Data:

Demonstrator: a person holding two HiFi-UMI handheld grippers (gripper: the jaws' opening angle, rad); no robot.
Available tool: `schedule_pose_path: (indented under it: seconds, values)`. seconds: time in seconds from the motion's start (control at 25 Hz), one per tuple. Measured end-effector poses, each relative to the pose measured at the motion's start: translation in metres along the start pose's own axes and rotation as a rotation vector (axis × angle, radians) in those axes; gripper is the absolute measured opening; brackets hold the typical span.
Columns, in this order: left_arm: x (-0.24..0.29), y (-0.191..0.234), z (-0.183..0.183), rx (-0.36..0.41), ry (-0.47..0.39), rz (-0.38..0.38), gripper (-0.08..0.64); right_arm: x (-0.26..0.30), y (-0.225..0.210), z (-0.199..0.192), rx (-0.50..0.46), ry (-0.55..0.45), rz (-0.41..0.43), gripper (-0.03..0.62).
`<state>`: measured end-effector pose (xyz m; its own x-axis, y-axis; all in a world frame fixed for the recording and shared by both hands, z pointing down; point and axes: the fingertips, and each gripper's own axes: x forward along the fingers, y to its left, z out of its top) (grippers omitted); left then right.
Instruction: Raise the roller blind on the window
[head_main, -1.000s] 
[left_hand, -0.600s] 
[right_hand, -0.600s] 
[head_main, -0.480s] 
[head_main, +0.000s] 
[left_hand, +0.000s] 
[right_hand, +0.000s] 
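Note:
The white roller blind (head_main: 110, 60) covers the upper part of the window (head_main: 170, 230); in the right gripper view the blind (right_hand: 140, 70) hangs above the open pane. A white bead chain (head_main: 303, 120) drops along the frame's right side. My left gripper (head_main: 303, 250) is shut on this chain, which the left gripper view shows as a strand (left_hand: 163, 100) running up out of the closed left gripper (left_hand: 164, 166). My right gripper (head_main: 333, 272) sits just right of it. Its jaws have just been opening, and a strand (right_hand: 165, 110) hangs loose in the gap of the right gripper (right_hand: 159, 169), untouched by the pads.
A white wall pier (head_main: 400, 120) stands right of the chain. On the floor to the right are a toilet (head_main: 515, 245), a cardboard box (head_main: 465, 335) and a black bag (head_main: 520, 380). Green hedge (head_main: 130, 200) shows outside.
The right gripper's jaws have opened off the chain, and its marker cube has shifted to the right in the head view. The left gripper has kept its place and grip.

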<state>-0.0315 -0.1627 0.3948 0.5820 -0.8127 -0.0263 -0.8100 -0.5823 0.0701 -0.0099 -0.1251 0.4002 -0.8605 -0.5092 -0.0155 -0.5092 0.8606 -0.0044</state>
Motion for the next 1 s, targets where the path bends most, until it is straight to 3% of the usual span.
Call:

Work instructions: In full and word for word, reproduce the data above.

Answer to this exercise:
Demonstrator: a person holding two HiFi-UMI handheld grippers (gripper: the jaws' opening angle, rad); no robot.
Available tool: `schedule_pose_path: (indented under it: seconds, values)`. seconds: time in seconds from the motion's start (control at 25 Hz), one per tuple. Measured end-effector poses, each relative to the pose measured at the motion's start: translation in metres along the start pose's own axes and rotation as a rotation vector (axis × angle, radians) in those axes; gripper is the absolute measured opening; brackets hold the typical span.
Columns, in this order: left_arm: x (-0.24..0.29), y (-0.191..0.234), z (-0.183..0.183), rx (-0.36..0.41), ry (-0.47..0.39), rz (-0.38..0.38), gripper (-0.08..0.64); right_arm: x (-0.26..0.30), y (-0.225..0.210), z (-0.199..0.192), rx (-0.50..0.46), ry (-0.55..0.45), rz (-0.41..0.43), gripper (-0.03..0.62).
`<state>`: measured end-effector pose (xyz m; its own x-axis, y-axis; all in a world frame fixed for the recording and shared by both hands, z pointing down; point and axes: the fingertips, and each gripper's own axes: x forward along the fingers, y to its left, z out of its top) (grippers omitted); left then right.
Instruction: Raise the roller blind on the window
[head_main, -1.000s] 
[left_hand, -0.600s] 
[right_hand, -0.600s] 
[head_main, -0.480s] 
[head_main, +0.000s] 
[left_hand, +0.000s] 
[right_hand, +0.000s] 
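Note:
The white roller blind (head_main: 110, 60) covers the upper part of the window (head_main: 170, 230); in the right gripper view the blind (right_hand: 140, 70) hangs above the open pane. A white bead chain (head_main: 303, 120) drops along the frame's right side. My left gripper (head_main: 303, 250) is shut on this chain, which the left gripper view shows as a strand (left_hand: 163, 100) running up out of the closed left gripper (left_hand: 164, 166). My right gripper (head_main: 333, 272) sits just right of it. Its jaws have just been opening, and a strand (right_hand: 165, 110) hangs loose in the gap of the right gripper (right_hand: 159, 169), untouched by the pads.
A white wall pier (head_main: 400, 120) stands right of the chain. On the floor to the right are a toilet (head_main: 515, 245), a cardboard box (head_main: 465, 335) and a black bag (head_main: 520, 380). Green hedge (head_main: 130, 200) shows outside.
The right gripper's jaws have opened off the chain, and its marker cube has shifted to the right in the head view. The left gripper has kept its place and grip.
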
<state>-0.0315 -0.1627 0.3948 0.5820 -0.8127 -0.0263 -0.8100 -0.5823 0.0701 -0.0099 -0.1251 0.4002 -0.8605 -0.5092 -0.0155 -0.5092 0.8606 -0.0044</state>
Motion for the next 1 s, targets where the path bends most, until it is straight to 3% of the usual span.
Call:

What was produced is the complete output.